Governor Daniels #dontgo on auto bailout

From Howey Politics, by way of Fort Wayne Journal Gazette

"DANIELS SEES GOOD MONEY AFTER BAD: In Washington to accept an award, Gov. Mitch Daniels said that with an auto-industry rescue plan, Congress is “in very serious danger of sending good money after bad.” He noted that although the auto industry is a significant portion of Indiana’s manufacturing base, more Hoosiers work in the Honda and Toyota assembly plants than in the plants of U.S. automakers. Daniels said it would be “terribly sad” if GM went bankrupt, “but throwing taxpayer money at it won’t make it work.” (Fort Wayne Journal Gazette)"

Rep, Mike Pence:

"Rep. Mike Pence, R-6th, said he’s not an absolute “no” on a proposal to help the industry, “but I don’t believe we can bail our way out of a failing economy.” He said he would listen to the argument for a loan to GM, Ford and Chrysler, but he is “very hesitant” to use any of the $700 billion financial-sector rescue money to help the auto industry."

4 comments:

jonathanwthomas said...

That's very interesting. He's a pretty prominent politician in this country, especially since his landslide election victory.

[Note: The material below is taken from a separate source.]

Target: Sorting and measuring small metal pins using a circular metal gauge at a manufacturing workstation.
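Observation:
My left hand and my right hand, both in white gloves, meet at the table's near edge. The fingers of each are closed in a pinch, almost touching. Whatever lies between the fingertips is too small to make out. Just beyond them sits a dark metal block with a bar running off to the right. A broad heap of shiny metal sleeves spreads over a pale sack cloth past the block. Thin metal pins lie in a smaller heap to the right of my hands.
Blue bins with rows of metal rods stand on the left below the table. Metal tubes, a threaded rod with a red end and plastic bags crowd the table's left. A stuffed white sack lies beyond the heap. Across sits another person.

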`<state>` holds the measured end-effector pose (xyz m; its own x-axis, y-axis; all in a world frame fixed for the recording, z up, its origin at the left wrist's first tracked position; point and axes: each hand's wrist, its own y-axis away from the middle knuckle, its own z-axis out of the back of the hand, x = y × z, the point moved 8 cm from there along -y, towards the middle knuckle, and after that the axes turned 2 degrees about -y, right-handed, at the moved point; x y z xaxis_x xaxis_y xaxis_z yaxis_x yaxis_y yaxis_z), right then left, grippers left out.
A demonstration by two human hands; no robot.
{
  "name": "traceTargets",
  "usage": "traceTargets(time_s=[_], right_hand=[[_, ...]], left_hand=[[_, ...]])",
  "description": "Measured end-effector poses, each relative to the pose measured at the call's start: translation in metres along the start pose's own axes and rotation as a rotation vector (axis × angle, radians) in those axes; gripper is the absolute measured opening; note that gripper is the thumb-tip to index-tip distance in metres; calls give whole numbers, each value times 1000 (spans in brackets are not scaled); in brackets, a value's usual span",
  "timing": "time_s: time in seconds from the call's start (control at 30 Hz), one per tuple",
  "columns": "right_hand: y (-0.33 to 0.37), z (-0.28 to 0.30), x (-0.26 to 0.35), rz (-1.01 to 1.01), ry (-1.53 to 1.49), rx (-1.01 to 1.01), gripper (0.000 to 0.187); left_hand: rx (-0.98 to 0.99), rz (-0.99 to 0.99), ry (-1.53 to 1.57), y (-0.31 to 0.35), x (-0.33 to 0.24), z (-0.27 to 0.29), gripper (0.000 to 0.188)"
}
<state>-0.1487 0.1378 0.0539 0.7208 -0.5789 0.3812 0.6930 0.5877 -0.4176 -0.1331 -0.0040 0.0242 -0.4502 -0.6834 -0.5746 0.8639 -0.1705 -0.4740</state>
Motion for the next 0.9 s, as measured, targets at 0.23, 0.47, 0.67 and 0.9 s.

Hopefully more people with good sense will speak out against another bail out.

I may be a lilly livered socialist, but a bailout in this case will not work, it's just throwing more money at the problem. Look how well the other bailouts are doing. Let GM file for bankruptcy, they will have to reorganize and retool their business model. If they fail at that, it will be broken up and shrewd investors will pick off the carcass and start new car companies.

It will be painful in the short term (especially politically) but in the long term the economy will adjust. It's called 'creative destruction.'

Chris said...

Let's start looking closely at the current management and see if they need to stay or go. How's about offering the entire first year of car payments as a tax write off for one year only. That will safe the consumer some money. How's about finding better incentives or managing vs. throwing 50 billion that won't stop the bleeding in the long run. I just saw that American Express re-tooled their company so they can now be in line for the government handout, what a crock of #$%@!!!! I was for the bailout because I thought the rubber had finally met the road, but the car industry might be better off just filing and finding a better way of producing cars.

RepublicansRock said...

I have another side to this how will this affect the steel industry with layoffs already happening?

MODSAX said...

When will the Auto Unions take responsibility for their part in this mess?!?